WORK REQUEST
What is needed is the number of lines below that contain the word "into", with no other output.
※ ※ ※
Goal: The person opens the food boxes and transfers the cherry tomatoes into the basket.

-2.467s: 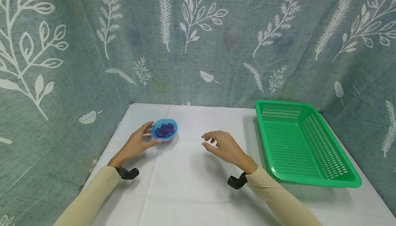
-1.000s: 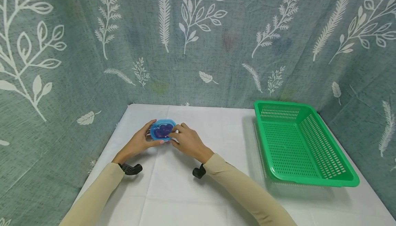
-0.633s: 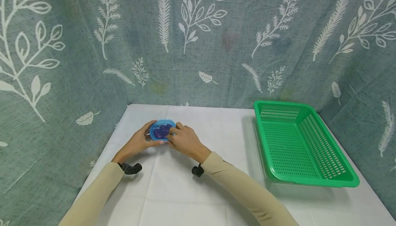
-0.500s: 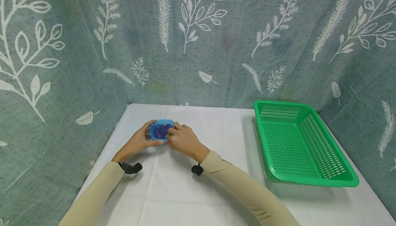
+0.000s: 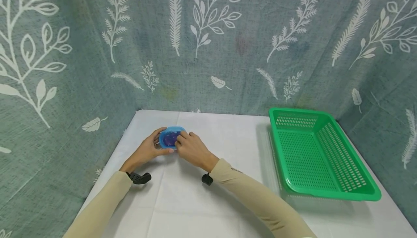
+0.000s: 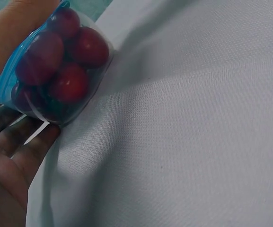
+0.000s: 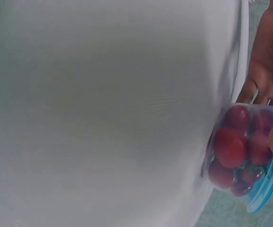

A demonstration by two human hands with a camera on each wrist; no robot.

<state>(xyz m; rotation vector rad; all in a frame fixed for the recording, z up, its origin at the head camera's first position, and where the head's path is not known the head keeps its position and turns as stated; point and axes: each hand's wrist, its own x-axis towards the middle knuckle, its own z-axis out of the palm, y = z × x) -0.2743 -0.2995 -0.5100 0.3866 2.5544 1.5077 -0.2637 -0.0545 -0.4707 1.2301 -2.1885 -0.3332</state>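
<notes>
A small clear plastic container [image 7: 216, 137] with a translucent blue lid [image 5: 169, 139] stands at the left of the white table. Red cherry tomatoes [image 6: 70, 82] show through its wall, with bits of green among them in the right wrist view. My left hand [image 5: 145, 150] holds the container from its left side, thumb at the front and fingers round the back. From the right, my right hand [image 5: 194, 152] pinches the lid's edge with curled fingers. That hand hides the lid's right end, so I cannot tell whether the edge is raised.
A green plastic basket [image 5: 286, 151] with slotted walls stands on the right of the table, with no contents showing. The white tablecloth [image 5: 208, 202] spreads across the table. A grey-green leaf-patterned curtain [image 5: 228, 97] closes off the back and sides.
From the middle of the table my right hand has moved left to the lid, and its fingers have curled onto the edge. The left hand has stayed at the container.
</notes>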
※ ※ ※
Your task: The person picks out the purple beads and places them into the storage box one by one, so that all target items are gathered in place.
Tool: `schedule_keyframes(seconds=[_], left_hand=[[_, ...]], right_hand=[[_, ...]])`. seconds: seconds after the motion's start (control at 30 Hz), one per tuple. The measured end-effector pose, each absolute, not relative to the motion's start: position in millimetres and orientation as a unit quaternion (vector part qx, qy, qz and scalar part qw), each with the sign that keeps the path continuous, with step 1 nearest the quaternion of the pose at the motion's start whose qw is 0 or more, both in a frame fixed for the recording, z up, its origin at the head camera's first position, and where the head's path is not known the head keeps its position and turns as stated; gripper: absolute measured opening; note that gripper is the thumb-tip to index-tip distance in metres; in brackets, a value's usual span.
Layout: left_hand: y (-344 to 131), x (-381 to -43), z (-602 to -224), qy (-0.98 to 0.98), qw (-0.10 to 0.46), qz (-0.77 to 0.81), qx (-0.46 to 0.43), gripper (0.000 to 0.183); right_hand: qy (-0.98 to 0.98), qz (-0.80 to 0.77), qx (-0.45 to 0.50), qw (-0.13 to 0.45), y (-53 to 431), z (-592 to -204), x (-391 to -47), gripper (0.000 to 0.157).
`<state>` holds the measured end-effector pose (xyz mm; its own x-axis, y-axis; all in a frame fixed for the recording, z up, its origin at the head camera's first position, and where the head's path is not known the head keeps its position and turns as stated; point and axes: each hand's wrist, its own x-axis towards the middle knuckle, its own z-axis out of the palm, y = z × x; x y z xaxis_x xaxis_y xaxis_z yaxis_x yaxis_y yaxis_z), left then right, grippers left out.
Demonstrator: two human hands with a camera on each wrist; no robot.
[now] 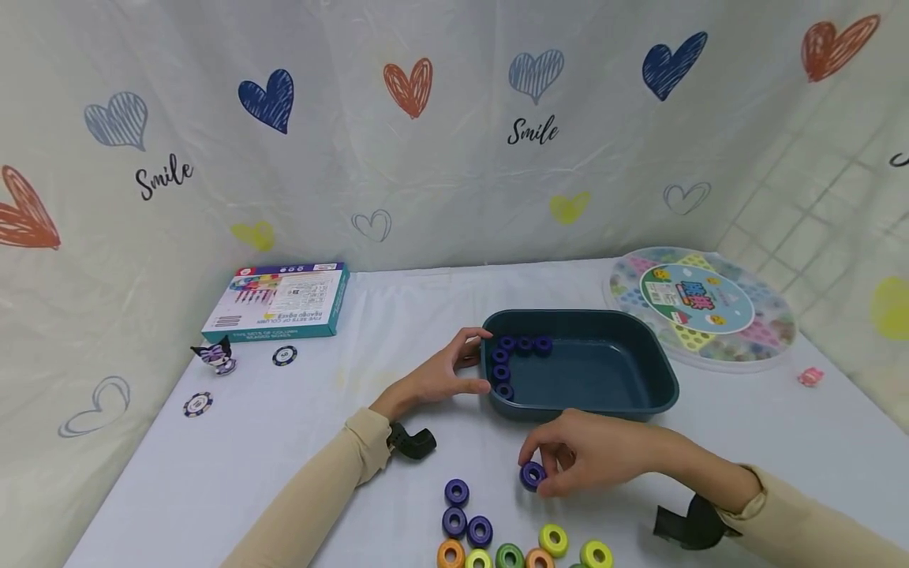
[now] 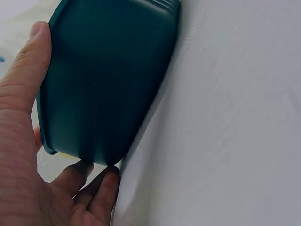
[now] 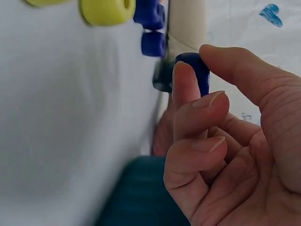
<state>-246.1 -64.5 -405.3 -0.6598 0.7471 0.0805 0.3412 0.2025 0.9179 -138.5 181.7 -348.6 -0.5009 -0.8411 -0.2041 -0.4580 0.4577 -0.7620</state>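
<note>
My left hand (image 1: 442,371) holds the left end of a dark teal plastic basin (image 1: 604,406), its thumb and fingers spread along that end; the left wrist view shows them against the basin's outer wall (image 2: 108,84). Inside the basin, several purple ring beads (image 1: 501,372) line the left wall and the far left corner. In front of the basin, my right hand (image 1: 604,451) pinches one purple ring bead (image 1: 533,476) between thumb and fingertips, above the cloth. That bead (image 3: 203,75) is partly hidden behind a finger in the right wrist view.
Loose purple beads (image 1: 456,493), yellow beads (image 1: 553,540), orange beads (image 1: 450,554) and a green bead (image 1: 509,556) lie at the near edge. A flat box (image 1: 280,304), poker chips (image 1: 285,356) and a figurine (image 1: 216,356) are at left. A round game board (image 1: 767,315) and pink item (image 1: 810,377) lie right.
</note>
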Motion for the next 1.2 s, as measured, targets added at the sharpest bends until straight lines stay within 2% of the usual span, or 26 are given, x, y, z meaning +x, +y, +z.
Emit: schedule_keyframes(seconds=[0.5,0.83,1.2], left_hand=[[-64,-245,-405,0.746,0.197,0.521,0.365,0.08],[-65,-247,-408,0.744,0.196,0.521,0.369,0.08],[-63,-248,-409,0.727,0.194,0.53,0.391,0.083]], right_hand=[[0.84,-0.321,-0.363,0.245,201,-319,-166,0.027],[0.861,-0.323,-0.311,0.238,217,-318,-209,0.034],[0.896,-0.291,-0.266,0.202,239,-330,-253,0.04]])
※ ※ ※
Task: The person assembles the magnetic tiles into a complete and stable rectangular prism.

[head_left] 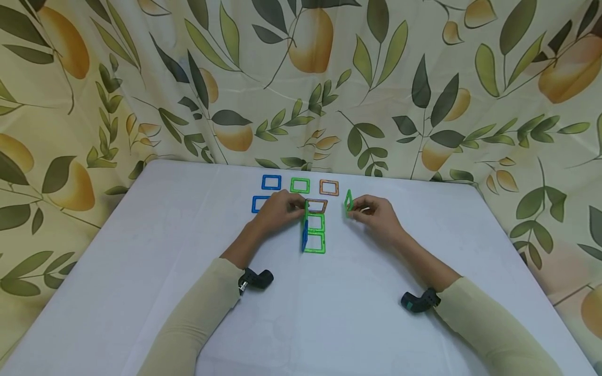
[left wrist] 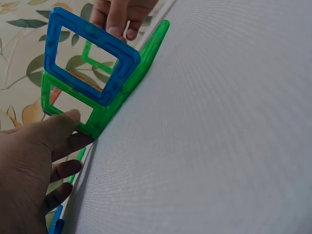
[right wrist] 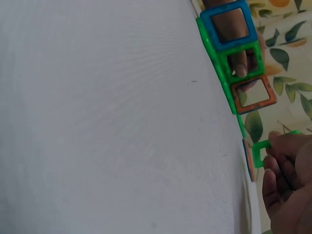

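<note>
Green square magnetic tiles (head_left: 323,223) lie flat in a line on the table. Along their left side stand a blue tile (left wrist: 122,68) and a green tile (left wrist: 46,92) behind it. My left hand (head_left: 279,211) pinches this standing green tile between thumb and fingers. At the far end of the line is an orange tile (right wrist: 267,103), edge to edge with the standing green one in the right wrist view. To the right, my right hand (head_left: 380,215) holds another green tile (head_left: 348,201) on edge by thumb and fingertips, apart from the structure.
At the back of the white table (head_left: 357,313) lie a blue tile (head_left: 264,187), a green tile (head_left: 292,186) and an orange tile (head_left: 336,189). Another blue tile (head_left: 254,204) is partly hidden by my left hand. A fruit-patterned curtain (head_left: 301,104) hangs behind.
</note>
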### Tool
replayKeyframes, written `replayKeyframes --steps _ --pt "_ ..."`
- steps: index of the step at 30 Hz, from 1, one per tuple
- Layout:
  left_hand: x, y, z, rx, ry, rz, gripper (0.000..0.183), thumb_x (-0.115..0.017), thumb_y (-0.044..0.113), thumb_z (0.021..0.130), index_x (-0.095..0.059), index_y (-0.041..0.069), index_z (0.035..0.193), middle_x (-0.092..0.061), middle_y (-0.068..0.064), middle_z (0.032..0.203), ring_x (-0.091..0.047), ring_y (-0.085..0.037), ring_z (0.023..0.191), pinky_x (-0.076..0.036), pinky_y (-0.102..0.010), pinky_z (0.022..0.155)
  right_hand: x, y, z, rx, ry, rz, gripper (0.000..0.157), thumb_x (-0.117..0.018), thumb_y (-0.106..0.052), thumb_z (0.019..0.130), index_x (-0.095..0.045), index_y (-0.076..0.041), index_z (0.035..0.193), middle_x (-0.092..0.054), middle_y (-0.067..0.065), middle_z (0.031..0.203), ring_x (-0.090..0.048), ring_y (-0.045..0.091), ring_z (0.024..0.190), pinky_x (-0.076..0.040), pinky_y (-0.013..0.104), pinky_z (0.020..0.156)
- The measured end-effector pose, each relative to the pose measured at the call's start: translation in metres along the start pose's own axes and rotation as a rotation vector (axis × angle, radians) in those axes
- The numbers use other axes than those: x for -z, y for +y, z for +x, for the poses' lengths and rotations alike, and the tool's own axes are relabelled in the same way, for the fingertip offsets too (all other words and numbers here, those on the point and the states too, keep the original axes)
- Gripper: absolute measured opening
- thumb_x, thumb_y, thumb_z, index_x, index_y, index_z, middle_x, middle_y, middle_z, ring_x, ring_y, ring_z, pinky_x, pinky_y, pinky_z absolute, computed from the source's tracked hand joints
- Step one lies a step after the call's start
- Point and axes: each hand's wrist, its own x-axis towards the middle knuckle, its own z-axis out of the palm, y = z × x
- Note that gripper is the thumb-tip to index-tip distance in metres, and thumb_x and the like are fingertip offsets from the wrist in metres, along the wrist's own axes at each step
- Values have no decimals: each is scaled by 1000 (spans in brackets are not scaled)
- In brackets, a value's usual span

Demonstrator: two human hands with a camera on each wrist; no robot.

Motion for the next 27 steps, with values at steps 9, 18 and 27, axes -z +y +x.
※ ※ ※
SOLUTION FOR THIS TASK
3